Each chapter introduces the published, excavated, artifactual, and archival sources from earliest times to the late twentieth century and not only examines the context in which they were produced, preserved, and received, but also suggests and comments on the best secondary scholarship in Chinese, Japanese, and Western languages. The present fourth edition (green-cover) updates, expands, and corrects the third edition. Some 9,800 primary, secondary, reference works, journals, and databases are introduced in the course of the discussion (compared to 8,800 in the third edition; 4,000 in the yellow-cover edition of 2000; and 2,900 in the blue-cover edition of 1998). In addition to the greatly extended scope of the New Manual, new features are introductions to hundreds of digital resources (including 225 of the latest databases) and a wide selection of up-to-date secondary works (including citations of over 1,500 journal articles and book chapters). Interspersed throughout are short essays introducing the ancillary disciplines required for Chinese historical studies—archeology, astronomy, chronology and calendrics, codicology, diplomatics, epigraphy, genealogy, historical geography, historical linguistics, numismatics, onomastics, paleography, prosopography, sigillography, statistics, textual criticism, topology, and special branches of study such as oracle-bone script, bamboo and silk books, Dunhuang, Qingshuijiang, and Huizhou documents or the Ming-Qing archives. Other short essays address the uses of history and how to avoid errors in thought and analysis. There are chapters on translation into and out of Chinese. Throughout the New Manual lists of basic terms give standard translations.

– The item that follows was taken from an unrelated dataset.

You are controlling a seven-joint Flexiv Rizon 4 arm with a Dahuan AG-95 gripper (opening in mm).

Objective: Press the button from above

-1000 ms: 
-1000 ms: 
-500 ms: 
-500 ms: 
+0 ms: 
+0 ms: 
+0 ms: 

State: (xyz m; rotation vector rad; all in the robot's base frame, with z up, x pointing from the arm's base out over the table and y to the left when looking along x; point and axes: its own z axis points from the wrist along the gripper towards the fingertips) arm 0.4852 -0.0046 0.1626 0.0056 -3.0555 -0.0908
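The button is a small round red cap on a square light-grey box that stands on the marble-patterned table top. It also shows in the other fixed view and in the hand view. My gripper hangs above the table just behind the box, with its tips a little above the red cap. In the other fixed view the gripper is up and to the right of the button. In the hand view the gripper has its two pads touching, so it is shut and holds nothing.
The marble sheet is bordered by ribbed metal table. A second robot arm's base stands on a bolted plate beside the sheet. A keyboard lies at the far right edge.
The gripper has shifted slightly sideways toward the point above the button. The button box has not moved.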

In an interview with Carla Nappi, an historian of China at the University of British Columbia, Wilkinson discussed his experience in the field and the book's background. He became interested in China as an undergraduate at Cambridge University in the early 1960s, then spent two years teaching English in Beijing up to the outbreak of the Cultural Revolution. He earned a PhD from Princeton University with a dissertation on late Qing dynasty markets and prices, but when he began teaching he still felt unprepared. He did not know, he recalled, what to tell his graduate students about the Zhou or Shang dynasties, about which he felt his knowledge would hardly "fill an eye dropper." On a research fellowship at Harvard University, Wilkinson mentioned to John Fairbank, a senior Harvard scholar, that he was gathering notes on Chinese history. Fairbank offered to publish them, and the 1973 Research Guide appeared in due course.